▸ TASK GOAL
Filter this data down to the lines that hold "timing", and copy them.

^^^^

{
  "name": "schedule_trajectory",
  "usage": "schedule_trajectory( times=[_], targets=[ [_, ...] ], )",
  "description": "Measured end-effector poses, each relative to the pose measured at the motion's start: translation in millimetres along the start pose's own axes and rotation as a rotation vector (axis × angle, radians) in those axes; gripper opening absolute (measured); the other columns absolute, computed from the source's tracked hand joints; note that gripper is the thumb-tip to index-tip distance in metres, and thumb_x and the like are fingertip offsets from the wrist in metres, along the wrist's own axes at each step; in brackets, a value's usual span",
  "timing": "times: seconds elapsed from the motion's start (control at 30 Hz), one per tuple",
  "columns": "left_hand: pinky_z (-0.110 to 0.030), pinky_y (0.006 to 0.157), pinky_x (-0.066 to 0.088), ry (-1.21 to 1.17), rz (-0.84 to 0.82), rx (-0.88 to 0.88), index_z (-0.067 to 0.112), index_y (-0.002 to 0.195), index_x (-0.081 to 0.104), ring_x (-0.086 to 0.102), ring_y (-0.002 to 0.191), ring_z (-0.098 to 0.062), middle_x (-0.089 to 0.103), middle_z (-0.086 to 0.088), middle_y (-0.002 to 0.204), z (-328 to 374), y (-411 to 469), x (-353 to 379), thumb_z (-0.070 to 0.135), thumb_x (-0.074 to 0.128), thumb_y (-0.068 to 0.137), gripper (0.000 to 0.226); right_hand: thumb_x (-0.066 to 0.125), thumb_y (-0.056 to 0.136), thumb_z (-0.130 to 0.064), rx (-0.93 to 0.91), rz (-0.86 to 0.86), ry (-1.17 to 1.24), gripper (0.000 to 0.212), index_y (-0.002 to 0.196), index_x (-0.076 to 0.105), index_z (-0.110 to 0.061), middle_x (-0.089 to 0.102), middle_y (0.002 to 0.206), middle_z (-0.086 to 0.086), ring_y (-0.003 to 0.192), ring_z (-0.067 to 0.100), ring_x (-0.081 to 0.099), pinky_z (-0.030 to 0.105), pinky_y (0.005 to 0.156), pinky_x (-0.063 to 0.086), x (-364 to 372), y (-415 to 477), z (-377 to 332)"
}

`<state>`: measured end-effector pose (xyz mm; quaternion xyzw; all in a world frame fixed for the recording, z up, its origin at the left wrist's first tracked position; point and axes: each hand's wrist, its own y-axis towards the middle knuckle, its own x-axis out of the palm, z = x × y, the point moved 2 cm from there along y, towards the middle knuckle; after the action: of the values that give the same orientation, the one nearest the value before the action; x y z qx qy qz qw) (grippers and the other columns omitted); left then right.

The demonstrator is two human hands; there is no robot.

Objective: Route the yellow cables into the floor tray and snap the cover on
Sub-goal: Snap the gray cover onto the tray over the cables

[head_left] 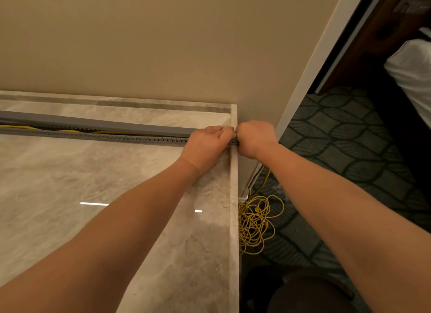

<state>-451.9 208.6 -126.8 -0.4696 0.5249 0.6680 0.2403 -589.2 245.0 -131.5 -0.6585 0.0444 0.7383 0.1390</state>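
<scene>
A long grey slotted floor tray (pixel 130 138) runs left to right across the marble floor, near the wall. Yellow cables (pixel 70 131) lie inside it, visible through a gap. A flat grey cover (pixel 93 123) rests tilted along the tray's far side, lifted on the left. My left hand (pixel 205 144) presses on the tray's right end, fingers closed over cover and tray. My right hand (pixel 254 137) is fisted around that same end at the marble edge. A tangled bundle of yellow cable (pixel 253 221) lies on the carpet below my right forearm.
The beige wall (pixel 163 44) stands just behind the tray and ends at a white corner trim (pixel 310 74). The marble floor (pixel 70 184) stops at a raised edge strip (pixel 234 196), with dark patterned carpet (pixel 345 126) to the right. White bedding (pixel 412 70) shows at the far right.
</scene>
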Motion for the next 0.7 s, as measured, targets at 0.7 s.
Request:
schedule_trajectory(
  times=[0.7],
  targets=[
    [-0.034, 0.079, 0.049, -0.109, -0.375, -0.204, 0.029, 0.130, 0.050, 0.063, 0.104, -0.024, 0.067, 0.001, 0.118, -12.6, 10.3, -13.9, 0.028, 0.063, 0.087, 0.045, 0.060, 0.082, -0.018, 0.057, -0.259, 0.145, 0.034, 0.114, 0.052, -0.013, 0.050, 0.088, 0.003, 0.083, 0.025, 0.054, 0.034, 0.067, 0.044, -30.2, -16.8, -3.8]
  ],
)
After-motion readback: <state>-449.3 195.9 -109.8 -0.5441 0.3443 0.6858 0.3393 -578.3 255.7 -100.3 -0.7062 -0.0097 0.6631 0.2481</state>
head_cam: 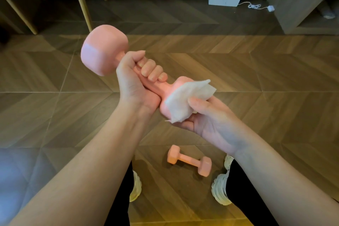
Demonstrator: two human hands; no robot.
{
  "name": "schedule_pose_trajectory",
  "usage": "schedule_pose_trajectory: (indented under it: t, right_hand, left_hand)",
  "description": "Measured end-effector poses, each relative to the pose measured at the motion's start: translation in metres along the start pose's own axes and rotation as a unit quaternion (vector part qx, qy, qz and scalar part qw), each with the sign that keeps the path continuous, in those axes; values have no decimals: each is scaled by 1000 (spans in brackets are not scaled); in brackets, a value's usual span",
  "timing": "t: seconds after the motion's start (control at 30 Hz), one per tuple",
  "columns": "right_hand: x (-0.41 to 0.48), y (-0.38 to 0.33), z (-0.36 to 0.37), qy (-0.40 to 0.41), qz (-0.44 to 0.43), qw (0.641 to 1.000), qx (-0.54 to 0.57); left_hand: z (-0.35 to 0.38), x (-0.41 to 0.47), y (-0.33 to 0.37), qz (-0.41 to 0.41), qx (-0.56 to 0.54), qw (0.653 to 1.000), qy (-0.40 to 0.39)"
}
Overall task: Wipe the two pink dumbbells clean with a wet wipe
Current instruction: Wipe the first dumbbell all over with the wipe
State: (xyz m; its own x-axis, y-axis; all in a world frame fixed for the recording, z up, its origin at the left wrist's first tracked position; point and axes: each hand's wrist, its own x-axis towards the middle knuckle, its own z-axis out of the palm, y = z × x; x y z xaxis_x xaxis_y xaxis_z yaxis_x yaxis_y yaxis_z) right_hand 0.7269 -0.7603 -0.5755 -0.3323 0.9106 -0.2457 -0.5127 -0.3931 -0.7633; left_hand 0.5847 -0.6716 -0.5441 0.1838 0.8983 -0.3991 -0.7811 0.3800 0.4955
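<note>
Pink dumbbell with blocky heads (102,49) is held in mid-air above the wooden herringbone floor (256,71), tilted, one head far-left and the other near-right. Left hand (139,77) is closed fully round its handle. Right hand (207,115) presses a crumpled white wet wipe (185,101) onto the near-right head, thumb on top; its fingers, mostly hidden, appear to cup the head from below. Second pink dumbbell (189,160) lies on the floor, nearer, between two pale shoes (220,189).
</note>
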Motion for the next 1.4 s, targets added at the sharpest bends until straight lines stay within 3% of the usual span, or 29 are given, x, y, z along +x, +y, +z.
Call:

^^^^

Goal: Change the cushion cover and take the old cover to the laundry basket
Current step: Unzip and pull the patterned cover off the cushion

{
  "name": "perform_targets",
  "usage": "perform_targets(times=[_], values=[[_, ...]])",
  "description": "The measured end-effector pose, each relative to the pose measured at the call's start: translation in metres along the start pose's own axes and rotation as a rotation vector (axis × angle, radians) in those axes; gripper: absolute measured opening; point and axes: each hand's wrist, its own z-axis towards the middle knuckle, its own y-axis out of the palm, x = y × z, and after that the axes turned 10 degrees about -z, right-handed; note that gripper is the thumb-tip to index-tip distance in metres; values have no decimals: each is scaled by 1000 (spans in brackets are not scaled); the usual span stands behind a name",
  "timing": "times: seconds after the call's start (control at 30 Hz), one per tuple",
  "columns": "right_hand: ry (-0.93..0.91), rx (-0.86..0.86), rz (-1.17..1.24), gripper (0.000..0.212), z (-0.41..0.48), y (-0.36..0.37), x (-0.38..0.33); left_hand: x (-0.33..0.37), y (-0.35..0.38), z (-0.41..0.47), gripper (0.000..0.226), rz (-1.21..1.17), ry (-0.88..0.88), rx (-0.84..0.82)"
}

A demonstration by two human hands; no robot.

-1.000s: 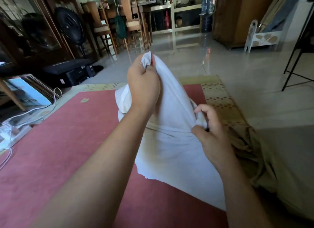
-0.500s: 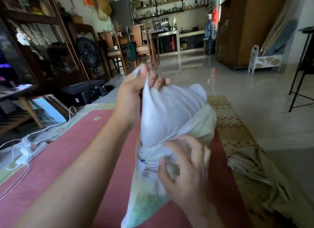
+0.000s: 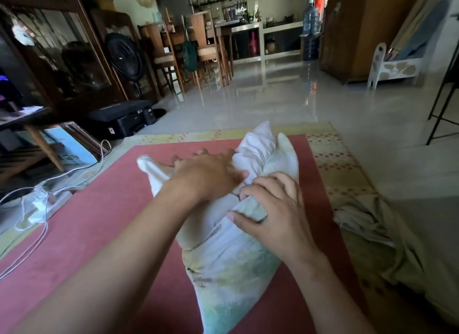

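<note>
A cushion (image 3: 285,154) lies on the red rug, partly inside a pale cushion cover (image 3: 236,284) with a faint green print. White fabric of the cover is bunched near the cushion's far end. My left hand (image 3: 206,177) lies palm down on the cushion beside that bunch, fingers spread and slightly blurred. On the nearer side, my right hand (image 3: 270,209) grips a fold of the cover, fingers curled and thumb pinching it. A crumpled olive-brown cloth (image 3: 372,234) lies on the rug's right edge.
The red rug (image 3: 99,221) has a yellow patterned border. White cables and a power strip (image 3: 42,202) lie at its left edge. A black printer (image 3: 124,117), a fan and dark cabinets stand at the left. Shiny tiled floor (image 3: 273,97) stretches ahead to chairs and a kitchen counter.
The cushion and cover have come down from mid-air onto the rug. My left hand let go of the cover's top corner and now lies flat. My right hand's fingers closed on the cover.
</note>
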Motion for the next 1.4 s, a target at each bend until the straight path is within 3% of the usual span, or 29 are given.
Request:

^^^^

▸ EXERCISE ANSWER
  "timing": "times: seconds elapsed from the motion's start (control at 30 Hz), one per tuple",
  "timing": "t: seconds after the motion's start (control at 30 Hz), one per tuple",
  "timing": "times: seconds after the call's start (control at 30 Hz), one per tuple",

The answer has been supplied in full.